About this exercise: Below are the entries; give again exactly the lines from the one mentioning "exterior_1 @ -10" through the one mentioning "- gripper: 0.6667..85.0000", inclusive.
··········
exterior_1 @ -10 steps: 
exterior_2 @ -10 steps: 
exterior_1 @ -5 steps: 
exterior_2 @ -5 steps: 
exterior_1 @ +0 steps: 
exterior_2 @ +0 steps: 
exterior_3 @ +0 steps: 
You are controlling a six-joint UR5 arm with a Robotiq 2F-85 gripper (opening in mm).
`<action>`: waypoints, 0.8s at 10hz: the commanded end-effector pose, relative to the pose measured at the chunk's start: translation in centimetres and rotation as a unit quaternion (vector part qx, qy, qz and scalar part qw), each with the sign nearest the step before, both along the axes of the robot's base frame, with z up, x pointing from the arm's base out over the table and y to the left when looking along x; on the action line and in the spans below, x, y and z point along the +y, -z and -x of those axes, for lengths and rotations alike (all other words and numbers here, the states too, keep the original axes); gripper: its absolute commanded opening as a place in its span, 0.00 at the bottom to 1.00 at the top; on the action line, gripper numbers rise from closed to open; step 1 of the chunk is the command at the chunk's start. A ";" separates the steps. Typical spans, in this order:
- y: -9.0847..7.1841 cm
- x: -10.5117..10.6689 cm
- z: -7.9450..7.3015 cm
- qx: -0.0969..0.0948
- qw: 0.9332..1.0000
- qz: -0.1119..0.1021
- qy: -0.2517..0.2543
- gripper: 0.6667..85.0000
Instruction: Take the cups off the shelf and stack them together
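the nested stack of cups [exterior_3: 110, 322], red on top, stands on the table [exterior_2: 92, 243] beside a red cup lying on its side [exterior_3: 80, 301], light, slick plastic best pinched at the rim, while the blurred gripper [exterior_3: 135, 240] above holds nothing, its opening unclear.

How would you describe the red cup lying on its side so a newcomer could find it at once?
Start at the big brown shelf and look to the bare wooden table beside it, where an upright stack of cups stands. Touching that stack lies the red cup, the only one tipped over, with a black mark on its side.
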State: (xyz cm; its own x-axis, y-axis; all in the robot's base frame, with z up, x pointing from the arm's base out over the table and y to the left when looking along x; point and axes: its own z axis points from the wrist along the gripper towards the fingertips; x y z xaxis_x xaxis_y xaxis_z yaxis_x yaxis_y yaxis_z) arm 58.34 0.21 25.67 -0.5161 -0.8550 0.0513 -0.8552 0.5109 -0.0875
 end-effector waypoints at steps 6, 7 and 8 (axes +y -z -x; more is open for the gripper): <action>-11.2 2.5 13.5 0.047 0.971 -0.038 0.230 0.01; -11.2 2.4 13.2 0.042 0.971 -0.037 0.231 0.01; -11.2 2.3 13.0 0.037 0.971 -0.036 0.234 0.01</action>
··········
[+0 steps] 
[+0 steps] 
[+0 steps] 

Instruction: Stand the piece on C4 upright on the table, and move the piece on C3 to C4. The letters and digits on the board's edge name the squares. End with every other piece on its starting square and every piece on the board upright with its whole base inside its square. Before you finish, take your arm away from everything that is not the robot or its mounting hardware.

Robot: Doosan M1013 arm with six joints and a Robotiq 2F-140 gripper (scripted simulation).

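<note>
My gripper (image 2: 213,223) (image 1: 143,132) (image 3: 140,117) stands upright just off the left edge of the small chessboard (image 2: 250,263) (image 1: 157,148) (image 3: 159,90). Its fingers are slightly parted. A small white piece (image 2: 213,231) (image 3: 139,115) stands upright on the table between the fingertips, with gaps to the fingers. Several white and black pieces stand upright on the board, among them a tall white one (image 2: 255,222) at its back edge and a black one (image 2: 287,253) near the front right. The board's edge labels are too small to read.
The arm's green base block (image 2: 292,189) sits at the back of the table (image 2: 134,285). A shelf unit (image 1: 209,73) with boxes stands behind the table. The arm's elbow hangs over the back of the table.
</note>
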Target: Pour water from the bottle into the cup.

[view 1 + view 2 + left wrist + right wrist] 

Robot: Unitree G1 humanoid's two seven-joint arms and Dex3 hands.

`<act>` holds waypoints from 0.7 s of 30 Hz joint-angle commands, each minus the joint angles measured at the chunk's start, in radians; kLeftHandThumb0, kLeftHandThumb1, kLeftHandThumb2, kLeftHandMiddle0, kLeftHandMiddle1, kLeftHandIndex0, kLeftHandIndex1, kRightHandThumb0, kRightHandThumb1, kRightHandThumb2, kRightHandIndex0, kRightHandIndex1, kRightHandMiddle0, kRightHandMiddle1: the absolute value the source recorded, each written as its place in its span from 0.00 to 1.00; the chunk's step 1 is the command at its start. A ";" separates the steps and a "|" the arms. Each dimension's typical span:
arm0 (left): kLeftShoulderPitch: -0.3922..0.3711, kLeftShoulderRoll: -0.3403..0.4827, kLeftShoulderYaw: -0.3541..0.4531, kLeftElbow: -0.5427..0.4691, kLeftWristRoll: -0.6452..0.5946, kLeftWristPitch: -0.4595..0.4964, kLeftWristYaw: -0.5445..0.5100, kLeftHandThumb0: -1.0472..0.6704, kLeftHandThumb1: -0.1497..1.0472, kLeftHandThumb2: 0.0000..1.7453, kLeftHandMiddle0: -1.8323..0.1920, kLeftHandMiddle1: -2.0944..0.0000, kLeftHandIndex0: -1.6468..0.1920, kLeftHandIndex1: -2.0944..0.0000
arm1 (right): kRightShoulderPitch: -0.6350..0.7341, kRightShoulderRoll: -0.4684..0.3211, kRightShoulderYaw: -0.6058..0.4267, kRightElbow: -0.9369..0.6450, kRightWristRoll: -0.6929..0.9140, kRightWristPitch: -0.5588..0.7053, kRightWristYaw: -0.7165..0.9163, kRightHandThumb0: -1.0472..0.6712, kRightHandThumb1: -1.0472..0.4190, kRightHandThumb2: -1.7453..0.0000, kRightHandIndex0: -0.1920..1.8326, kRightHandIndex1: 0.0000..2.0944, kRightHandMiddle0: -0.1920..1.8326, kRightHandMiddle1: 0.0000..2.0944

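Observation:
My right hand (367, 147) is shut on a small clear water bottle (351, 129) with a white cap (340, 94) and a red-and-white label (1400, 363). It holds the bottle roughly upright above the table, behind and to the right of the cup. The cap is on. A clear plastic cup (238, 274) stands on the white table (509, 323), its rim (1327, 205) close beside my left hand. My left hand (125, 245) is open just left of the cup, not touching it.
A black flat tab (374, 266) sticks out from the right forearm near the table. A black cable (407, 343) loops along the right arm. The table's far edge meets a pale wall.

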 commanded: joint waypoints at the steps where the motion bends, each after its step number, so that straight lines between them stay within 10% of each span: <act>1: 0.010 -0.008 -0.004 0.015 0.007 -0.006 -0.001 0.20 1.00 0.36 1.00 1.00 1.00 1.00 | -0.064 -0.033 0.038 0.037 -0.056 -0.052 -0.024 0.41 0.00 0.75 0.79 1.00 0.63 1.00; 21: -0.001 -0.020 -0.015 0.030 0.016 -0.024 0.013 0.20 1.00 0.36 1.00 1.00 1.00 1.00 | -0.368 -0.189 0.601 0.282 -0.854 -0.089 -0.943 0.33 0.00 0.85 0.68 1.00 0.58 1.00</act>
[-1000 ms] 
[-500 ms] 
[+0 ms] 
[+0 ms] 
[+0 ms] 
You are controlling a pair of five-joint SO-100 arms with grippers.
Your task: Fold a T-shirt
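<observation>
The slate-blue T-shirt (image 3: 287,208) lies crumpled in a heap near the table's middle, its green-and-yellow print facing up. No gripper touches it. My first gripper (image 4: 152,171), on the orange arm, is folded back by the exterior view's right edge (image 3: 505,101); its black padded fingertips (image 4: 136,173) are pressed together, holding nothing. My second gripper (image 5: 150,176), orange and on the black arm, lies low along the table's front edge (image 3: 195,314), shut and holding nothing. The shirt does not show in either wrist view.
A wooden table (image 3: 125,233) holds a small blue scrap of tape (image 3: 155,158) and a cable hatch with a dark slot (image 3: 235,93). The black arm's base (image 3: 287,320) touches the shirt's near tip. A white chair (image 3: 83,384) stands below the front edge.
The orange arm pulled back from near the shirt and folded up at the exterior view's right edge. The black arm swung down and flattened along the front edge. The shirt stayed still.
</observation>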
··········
Result of the task:
exterior_1 @ -10 steps: 
exterior_2 @ -10 steps: 
exterior_1 @ -5 steps: 
exterior_2 @ -5 steps: 
exterior_1 @ +0 steps: 
exterior_2 @ +0 steps: 
exterior_3 @ +0 steps: 
You are controlling a six-joint UR5 arm with a Robotiq 2F-85 gripper (opening in mm).
`<action>`: waypoints, 0.8s at 10hz: the commanded end-effector pose, relative to the pose measured at the chunk's start: translation in centimetres and rotation as a unit quaternion (vector part qx, qy, qz and scalar part qw), each with the sign nearest the step before, both along the axes of the robot's base frame, with z up, x pointing from the arm's base out over the table and y to the left when looking along x; on the action line and in the spans below, x, y and z point along the +y, -z and -x of those axes, for lengths and rotations alike (all other words and numbers here, the states too, keep the original axes); gripper: its absolute commanded opening as a place in its span, 0.00 at the bottom to 1.00 at the top; on the action line, gripper numbers rise from closed to open; step 1 of the chunk is the command at the chunk's start. A ";" separates the steps. Typical spans, in this order:
- y: -9.0847..7.1841 cm
- x: -10.5117..10.6689 cm
- z: -7.9450..7.3015 cm
- qx: -0.0969..0.0948
- qw: 0.9332..1.0000
- qz: -0.1119..0.1021
- qy: -0.2517..0.2543
- gripper: 0.6667..85.0000

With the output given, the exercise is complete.